② Multi-instruction reception processing: the device is received according to the concurrent mode of Socket, after receiving the data, converting the data into a structural body according to an instruction protocol, and passively pushing the structural body to a processing module of each protocol; the processing module updates the memory mapping layer, and a very small amount of control data is updated to the database; the received data object is not used for direct consumption and thus maximum concurrency can be achieved.

2) Asynchronous response display:

the display is refreshed asynchronously at each data acquisition point of the memory mapped device if the data fields are updated.

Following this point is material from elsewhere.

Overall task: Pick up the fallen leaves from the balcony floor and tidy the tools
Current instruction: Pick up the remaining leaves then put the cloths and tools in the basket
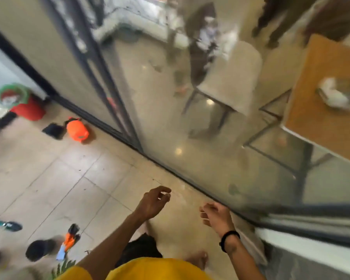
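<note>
Nearest the camera, at the bottom centre of the frame, both arms reach forward over the balcony floor (55, 178). The left hand (153, 202) hangs with fingers loosely curled and grips nothing that can be made out. The right hand (215, 216), with a black wristband (227, 239), is likewise relaxed and seemingly empty; motion blur prevents certainty about small items.

Lower left, several tools lie scattered and not yet tidied: an orange-and-black hand tool (70, 240) with a pale blue end, a dark round object (39, 249) just beside it, and a teal-handled item (5, 224) near the frame's left edge. Green foliage (64, 267) shows at the bottom edge.

A few dark specks, possibly leaf fragments, dot the tiles at centre; no whole leaves can be distinguished.

Further off, upper left, an orange sprayer bottle (77, 130) lies on its side next to a black object (54, 130), with a red pot (26, 107) beyond.

Judgement: tool tidying appears outstanding; leaf collection status cannot be confirmed.

No legible brands, labels or writing.
</note>
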A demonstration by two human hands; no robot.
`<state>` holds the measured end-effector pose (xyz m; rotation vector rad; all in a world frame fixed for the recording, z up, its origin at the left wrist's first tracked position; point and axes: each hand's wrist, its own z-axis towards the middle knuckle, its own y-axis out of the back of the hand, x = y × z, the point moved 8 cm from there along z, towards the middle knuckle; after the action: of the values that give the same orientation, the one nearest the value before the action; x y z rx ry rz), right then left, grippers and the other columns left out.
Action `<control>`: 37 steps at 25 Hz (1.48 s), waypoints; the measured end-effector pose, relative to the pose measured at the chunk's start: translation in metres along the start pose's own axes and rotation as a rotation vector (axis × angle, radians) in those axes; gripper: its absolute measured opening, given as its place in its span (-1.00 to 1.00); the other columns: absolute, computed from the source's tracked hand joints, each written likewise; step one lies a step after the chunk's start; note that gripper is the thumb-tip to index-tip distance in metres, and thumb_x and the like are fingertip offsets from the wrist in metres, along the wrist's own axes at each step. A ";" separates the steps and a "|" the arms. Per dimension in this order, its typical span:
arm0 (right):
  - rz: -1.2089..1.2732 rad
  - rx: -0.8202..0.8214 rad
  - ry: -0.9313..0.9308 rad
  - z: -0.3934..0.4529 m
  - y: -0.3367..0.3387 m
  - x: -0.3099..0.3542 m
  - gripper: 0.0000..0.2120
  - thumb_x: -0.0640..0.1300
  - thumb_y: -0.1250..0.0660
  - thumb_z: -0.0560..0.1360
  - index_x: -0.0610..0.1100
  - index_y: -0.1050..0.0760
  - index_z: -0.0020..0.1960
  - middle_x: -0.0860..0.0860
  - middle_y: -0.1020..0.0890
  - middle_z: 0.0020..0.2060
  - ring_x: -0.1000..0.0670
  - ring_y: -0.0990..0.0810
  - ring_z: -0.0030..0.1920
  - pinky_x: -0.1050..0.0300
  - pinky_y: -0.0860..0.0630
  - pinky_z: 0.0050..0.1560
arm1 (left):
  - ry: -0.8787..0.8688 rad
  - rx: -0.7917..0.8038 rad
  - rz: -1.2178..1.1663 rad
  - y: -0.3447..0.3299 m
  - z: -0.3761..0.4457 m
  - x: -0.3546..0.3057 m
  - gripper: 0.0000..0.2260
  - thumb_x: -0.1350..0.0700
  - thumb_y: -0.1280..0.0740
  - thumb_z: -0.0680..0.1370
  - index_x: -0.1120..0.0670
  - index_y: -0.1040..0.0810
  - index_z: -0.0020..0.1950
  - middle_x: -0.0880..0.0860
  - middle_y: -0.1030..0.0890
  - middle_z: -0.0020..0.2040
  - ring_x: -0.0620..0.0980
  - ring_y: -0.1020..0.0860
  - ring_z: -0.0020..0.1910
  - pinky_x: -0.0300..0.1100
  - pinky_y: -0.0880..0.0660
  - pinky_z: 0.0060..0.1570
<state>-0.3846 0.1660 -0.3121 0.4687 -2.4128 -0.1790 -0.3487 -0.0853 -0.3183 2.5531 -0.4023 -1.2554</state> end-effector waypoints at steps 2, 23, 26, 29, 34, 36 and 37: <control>-0.083 0.100 0.021 -0.002 -0.084 0.044 -0.93 -0.14 -0.36 0.58 -0.10 -0.62 0.00 -0.07 -0.74 -0.15 -0.06 -0.71 -0.10 -0.02 -0.64 -0.02 | 0.026 -0.090 -0.076 0.072 -0.010 0.032 -0.84 0.01 -0.31 0.64 -0.08 -0.60 0.20 -0.06 -0.71 -0.06 -0.13 -0.66 -0.12 -0.25 -0.55 -0.05; -0.490 0.542 0.038 0.061 -0.684 0.321 -0.96 -0.23 -0.34 0.58 -0.18 -0.56 0.01 -0.13 -0.69 -0.19 -0.04 -0.61 -0.27 0.09 -0.54 -0.24 | 0.435 -0.634 -0.912 0.538 0.017 0.261 -0.82 -0.02 -0.31 0.63 0.02 -0.62 0.13 0.07 -0.74 -0.10 -0.01 -0.64 -0.22 -0.19 -0.47 -0.27; -0.508 0.537 0.006 0.079 -0.759 0.345 -0.95 -0.19 -0.34 0.59 -0.14 -0.56 -0.04 -0.08 -0.68 -0.28 0.00 -0.59 -0.35 0.18 -0.51 -0.36 | 0.510 -0.649 -0.940 0.599 0.047 0.291 -0.83 -0.01 -0.31 0.62 0.02 -0.62 0.11 0.06 -0.74 -0.12 0.01 -0.66 -0.22 -0.19 -0.48 -0.27; -0.558 0.522 0.006 0.097 -0.827 0.368 -0.94 -0.18 -0.34 0.59 -0.12 -0.55 -0.06 -0.06 -0.68 -0.28 0.02 -0.59 -0.36 0.18 -0.52 -0.33 | 0.508 -0.654 -0.971 0.661 0.096 0.319 -0.80 -0.01 -0.31 0.59 0.05 -0.63 0.10 0.08 -0.74 -0.16 -0.01 -0.63 -0.30 -0.21 -0.42 -0.34; -0.562 0.427 0.007 0.159 -0.945 0.410 -0.93 -0.24 -0.32 0.56 -0.13 -0.54 -0.09 -0.07 -0.67 -0.28 0.01 -0.57 -0.36 0.20 -0.49 -0.38 | 0.545 -0.583 -0.948 0.764 0.185 0.398 -0.78 0.00 -0.27 0.58 0.05 -0.63 0.09 0.04 -0.74 -0.19 -0.03 -0.64 -0.31 -0.20 -0.43 -0.37; -0.556 0.398 -0.022 0.188 -0.988 0.418 -0.92 -0.22 -0.32 0.57 -0.11 -0.54 -0.09 -0.07 -0.66 -0.25 0.00 -0.59 -0.31 0.17 -0.53 -0.30 | 0.573 -0.549 -0.912 0.802 0.218 0.431 -0.78 -0.02 -0.26 0.57 0.01 -0.64 0.07 0.02 -0.74 -0.20 -0.03 -0.66 -0.29 -0.17 -0.46 -0.30; -0.564 0.384 -0.041 0.203 -1.006 0.418 -0.93 -0.21 -0.31 0.58 -0.10 -0.54 -0.07 -0.07 -0.65 -0.25 0.00 -0.58 -0.31 0.18 -0.53 -0.30 | 0.590 -0.527 -0.903 0.818 0.232 0.443 -0.80 -0.01 -0.26 0.58 0.00 -0.63 0.07 0.01 -0.74 -0.20 -0.03 -0.65 -0.29 -0.17 -0.45 -0.30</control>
<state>-0.5255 -0.9220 -0.4695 1.3277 -2.2971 0.0380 -0.3797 -1.0284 -0.4851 2.4611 1.1406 -0.5763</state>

3) Asynchronous send instruction:

4) The operation on the software interface is packaged into an instruction packet and put into a queue, and then synchronous waiting is not needed; data in the transmission packet queue is asynchronously transmitted to the equipment; if the transmission fails, asynchronously responding to the display; if the sending is successful, after the system receives and analyzes, updating the device memory mapping layer, and asynchronously responding to the display.

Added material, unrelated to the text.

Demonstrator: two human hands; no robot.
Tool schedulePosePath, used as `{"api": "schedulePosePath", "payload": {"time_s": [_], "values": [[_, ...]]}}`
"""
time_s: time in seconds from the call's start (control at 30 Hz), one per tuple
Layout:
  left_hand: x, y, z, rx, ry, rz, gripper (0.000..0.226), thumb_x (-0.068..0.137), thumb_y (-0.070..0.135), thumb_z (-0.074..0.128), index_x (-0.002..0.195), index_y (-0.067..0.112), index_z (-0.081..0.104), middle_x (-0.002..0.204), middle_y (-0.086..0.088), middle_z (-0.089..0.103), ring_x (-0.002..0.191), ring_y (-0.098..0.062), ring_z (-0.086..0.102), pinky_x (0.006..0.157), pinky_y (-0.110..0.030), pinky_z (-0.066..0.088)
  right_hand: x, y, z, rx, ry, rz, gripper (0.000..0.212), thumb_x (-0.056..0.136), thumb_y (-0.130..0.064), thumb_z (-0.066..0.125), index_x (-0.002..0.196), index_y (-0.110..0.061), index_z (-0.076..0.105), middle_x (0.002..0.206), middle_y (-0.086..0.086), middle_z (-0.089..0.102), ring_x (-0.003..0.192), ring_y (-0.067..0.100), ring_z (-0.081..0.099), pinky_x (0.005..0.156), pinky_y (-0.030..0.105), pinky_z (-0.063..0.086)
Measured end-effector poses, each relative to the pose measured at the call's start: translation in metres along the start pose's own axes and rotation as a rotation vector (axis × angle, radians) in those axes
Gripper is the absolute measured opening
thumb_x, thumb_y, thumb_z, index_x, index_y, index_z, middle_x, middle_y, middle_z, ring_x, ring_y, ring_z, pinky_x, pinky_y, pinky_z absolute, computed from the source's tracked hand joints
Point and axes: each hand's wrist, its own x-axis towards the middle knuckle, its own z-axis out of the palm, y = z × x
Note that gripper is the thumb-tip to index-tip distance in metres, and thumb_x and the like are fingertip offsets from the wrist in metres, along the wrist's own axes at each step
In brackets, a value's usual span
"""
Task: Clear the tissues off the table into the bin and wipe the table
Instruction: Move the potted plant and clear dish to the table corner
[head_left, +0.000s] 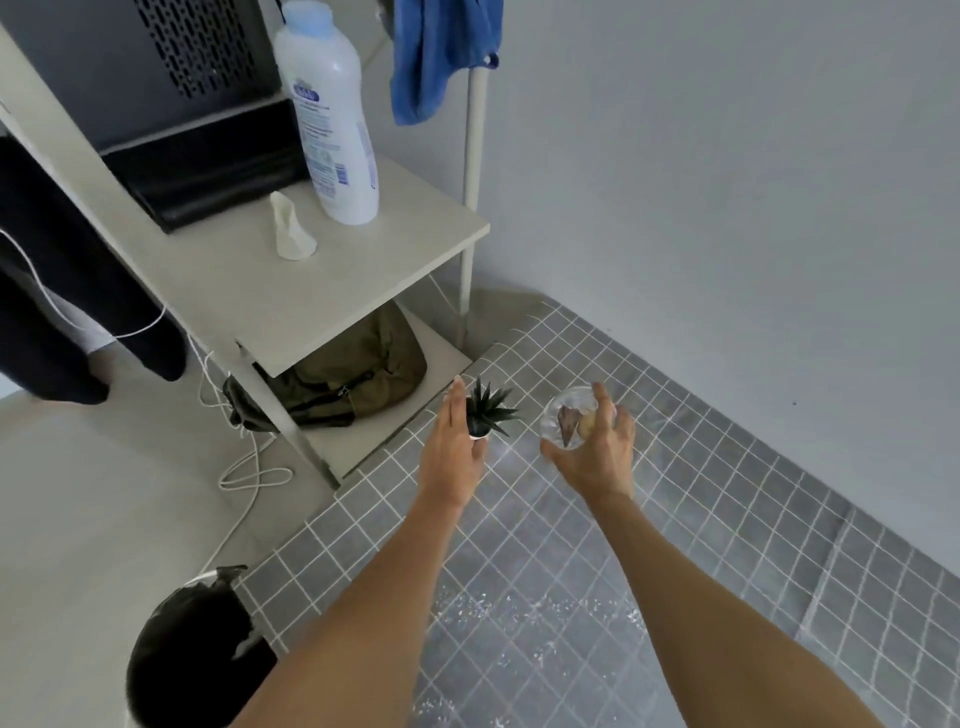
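Left hand (453, 447) with fingers straight, touching a small spiky plant (487, 410) near the table's (649, 519) far corner, right hand (592, 447) gripping a clear glass bowl (563, 418) from above, crumpled tissue (292, 228) on the shelf (363, 270), black-lined bin (192, 654) at lower left

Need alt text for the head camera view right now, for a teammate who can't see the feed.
Over a grey tiled table, the right hand grips a small clear glass bowl while the left hand, fingers straight, touches a small potted plant. A crumpled tissue lies on the white shelf beside a lotion bottle; a black-lined bin sits lower left.
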Motion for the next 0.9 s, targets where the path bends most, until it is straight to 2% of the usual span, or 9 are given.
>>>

The second aspect of the present application provides a multi-threaded data high-speed push system, the multi-threaded data high-speed push system comprising a plurality of device ports, a device memory mapping layer and a UI display interface,

The device ports are used for receiving push data of the external device;

the device memory mapping layer is used for generating a plurality of instruction structures according to the push data, carrying out data updating processing on the device memory mapping layer according to the instruction structures, generating updated data, and carrying out asynchronous refreshing display processing on the UI display interface according to the updated data;

the UI display interface is used for receiving a plurality of operation instructions, carrying out asynchronous sending processing on the operation instructions, and sending the operation instructions to a plurality of external devices.

In some embodiments, the multithreaded data high-speed push system accords with the operating environment of the multithreaded data high-speed push method according to any one of the embodiments, so that the multithreaded data high-speed push system has the functions and effects of the multithreaded data high-speed push method according to any one of the embodiments.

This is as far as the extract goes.